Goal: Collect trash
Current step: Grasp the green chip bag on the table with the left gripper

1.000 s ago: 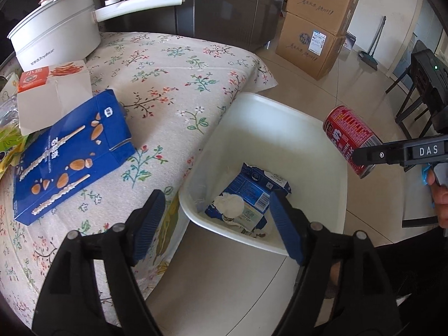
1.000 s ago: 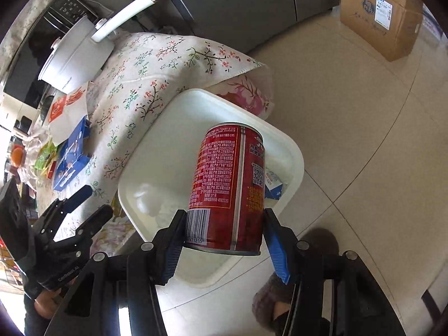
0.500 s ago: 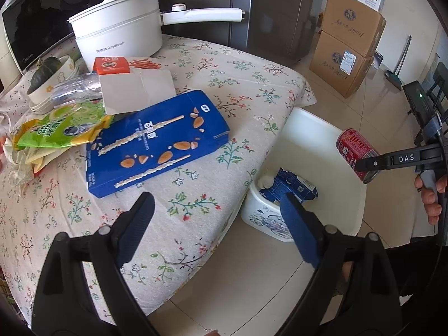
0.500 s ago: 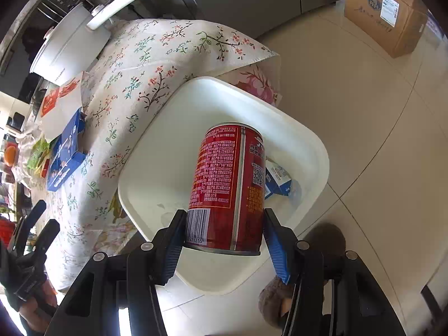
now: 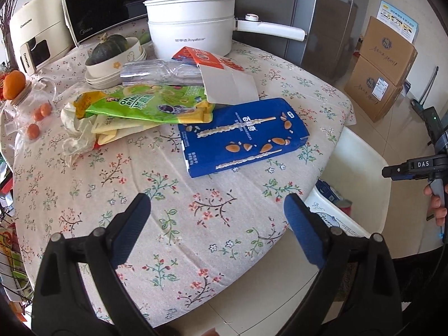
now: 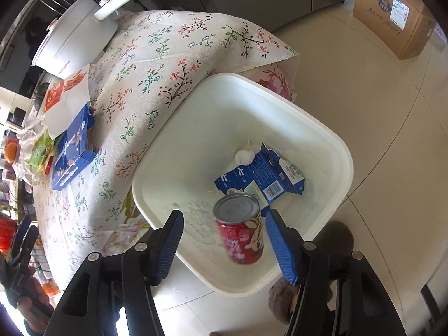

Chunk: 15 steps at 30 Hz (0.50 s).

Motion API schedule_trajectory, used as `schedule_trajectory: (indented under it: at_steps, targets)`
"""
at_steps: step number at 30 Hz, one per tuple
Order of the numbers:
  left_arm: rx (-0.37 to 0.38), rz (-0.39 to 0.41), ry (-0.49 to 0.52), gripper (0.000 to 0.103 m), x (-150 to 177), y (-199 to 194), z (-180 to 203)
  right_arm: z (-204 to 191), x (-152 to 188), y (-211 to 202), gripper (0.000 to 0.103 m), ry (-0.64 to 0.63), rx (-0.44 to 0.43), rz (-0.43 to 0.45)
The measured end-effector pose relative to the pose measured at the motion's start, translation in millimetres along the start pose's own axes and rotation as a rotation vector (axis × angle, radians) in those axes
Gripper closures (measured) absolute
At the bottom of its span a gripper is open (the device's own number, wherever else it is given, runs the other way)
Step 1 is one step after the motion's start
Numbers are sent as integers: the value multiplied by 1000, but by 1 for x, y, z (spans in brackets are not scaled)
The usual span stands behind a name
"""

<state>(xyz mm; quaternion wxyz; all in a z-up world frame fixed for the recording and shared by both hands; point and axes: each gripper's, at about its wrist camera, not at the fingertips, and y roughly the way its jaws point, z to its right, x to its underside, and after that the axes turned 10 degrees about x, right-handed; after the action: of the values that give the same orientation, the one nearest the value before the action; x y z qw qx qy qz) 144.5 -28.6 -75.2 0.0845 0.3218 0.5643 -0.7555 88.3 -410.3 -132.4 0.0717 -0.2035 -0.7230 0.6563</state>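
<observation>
A: Where is the red can (image 6: 243, 228)?

B: It is inside the white bin (image 6: 326, 137), free of my right gripper (image 6: 226, 240). In my right wrist view it sits between the two blue pads, slightly blurred, silver top facing up, and neither pad touches it. The jaws are spread wide

A: What else is in the bin?

B: A flattened blue carton (image 6: 261, 177) lies just beyond the can, with a small white crumpled ball (image 6: 245, 155) at its far end. The bin stands on the tiled floor, tight against the edge of the table under the floral tablecloth (image 6: 156, 64)

A: And your left gripper (image 5: 217, 217)?

B: Also spread, holding nothing. It hangs over the near part of the table. Ahead of it lies the blue snack box (image 5: 242, 137), flat on the cloth. Beyond that are a green chip bag (image 5: 151, 103), a white and orange carton (image 5: 221, 79), a clear crushed plastic bottle (image 5: 156, 68) and some crumpled paper (image 5: 75, 128)

A: Anything at the back?

B: A white electric pot (image 5: 193, 23) with a long handle, and a bowl (image 5: 112, 61) holding a dark green squash. From the left view only a sliver of the can (image 5: 345, 205) shows in the bin, beside the carton, and my right gripper's tip reaches in from the right edge
</observation>
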Motion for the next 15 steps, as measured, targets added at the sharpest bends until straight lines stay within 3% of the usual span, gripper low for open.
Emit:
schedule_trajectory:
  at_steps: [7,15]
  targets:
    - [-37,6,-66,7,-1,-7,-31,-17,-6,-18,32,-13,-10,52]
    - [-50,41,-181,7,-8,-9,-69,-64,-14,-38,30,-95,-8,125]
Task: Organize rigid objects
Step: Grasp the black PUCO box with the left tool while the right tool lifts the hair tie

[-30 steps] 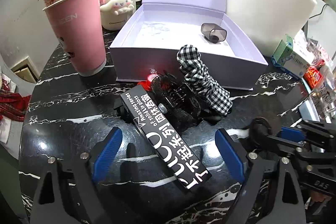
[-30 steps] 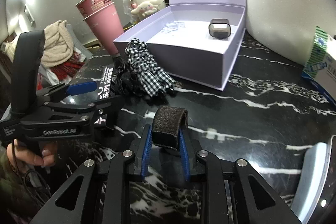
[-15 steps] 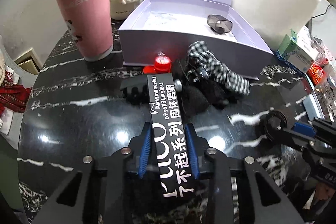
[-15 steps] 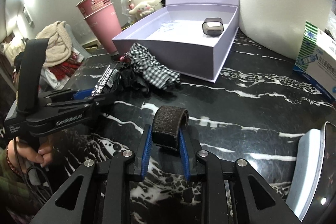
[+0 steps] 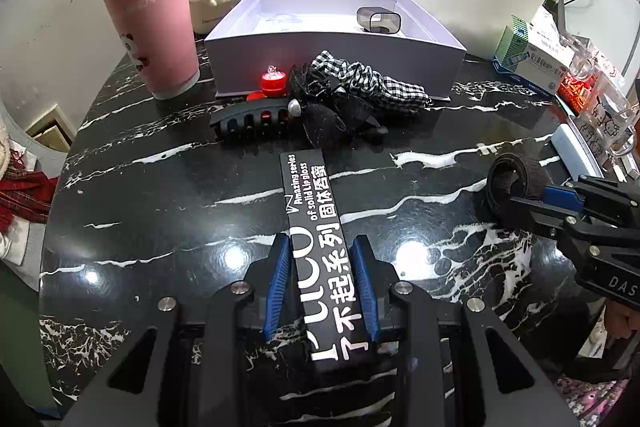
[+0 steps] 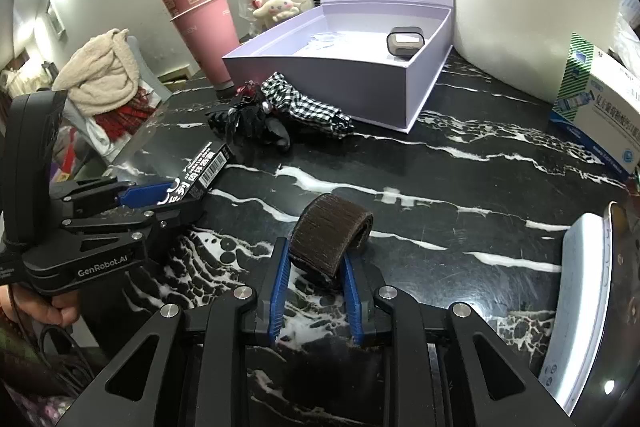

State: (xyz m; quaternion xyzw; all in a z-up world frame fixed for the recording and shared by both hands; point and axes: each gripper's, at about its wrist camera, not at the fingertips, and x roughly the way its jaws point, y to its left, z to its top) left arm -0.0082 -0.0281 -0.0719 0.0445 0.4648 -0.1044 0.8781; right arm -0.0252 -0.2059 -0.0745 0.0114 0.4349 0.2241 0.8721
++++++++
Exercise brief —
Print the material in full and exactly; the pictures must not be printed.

Solution to the exercise —
Goal: Collect trash
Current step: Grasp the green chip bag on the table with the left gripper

1.000 s ago: 
1.000 s ago: 
0.500 s ago: 
0.500 s ago: 
now: 
now: 

Chunk: 15 steps at 30 Hz (0.50 s).

Motion API schedule_trajectory, used as `schedule_trajectory: (indented under it: at_steps, targets)`
"""
at_steps: step number at 30 Hz, one per tuple
Order of the numbers:
  left_arm: rx (-0.37 to 0.38), rz (-0.39 to 0.41), ry (-0.49 to 0.52), gripper (0.000 to 0.103 m), x (-150 to 177), y (-199 to 194), z (-180 to 203)
  right_arm: z (-204 to 191), x (-152 to 188), y (-211 to 202), gripper (0.000 to 0.103 m), ry (-0.64 to 0.63), rx (-0.44 to 0.43), rz (-0.43 to 0.45)
The measured end-effector pose relative to the pose measured at the motion's start, translation in millimetres along the start pose's own axes and rotation as a rotation vector (axis × angle, radians) in those axes
Gripper closures (measured) absolute
At the bottom of its span a gripper is open (the device's own number, wherever else it is given, runs the other way)
Step 1 is one step after the motion's start
Numbers are sent as integers: the value multiplied by 1000, but by 1 for x, y, z (spans in brackets are not scaled)
The usual span stands behind a name
"""

<state>(xyz mm; quaternion wxyz; all in a z-up world frame fixed for the recording and shared by both hands; point and axes: each gripper's, at about its wrist camera, not at the fingertips, and y roughly the way its jaws point, z to its right, x to its underside, and after that the axes turned 10 degrees about x, right-handed; after the action: of the values that give the same orientation, the one nearest the value before the action; x y z qw qx qy qz) 144.5 -28.6 -75.2 0.0845 0.3218 0.5643 -0.7555 88.3 -410.3 -132.4 0.0717 -0.2035 -0.7230 0.6563</state>
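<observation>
A: Where is the red can (image 6: 243, 228)?

B: It is inside the white bin (image 6: 326, 137), free of my right gripper (image 6: 226, 240). In my right wrist view it sits between the two blue pads, slightly blurred, silver top facing up, and neither pad touches it. The jaws are spread wide

A: What else is in the bin?

B: A flattened blue carton (image 6: 261, 177) lies just beyond the can, with a small white crumpled ball (image 6: 245, 155) at its far end. The bin stands on the tiled floor, tight against the edge of the table under the floral tablecloth (image 6: 156, 64)

A: And your left gripper (image 5: 217, 217)?

B: Also spread, holding nothing. It hangs over the near part of the table. Ahead of it lies the blue snack box (image 5: 242, 137), flat on the cloth. Beyond that are a green chip bag (image 5: 151, 103), a white and orange carton (image 5: 221, 79), a clear crushed plastic bottle (image 5: 156, 68) and some crumpled paper (image 5: 75, 128)

A: Anything at the back?

B: A white electric pot (image 5: 193, 23) with a long handle, and a bowl (image 5: 112, 61) holding a dark green squash. From the left view only a sliver of the can (image 5: 345, 205) shows in the bin, beside the carton, and my right gripper's tip reaches in from the right edge
</observation>
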Motion for the next 15 steps, as measured, targets added at the sharpest bends until straight lines stay within 3% of the usual span, gripper low for open.
Emit:
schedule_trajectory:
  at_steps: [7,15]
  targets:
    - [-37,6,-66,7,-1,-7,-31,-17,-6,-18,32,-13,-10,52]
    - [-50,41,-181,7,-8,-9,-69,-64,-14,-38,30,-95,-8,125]
Task: Organize rigid objects
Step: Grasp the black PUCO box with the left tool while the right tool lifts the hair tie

[-30 steps] 
[-30 steps] 
[-15 steps] 
[-15 steps] 
[+0 steps] 
[+0 steps] 

State: (xyz m; quaternion xyzw; all in a z-up world frame fixed for the recording and shared by both hands; point and axes: each gripper's, at about its wrist camera, not at the fingertips, and x roughly the way its jaws point, y to its left, z to its top) left arm -0.0082 -0.0281 -0.0719 0.0445 0.4648 -0.1044 0.8781; right arm -0.0252 -0.2059 -0.0745 0.0114 0.4349 0.2241 0.8721

The exercise has been answered completely.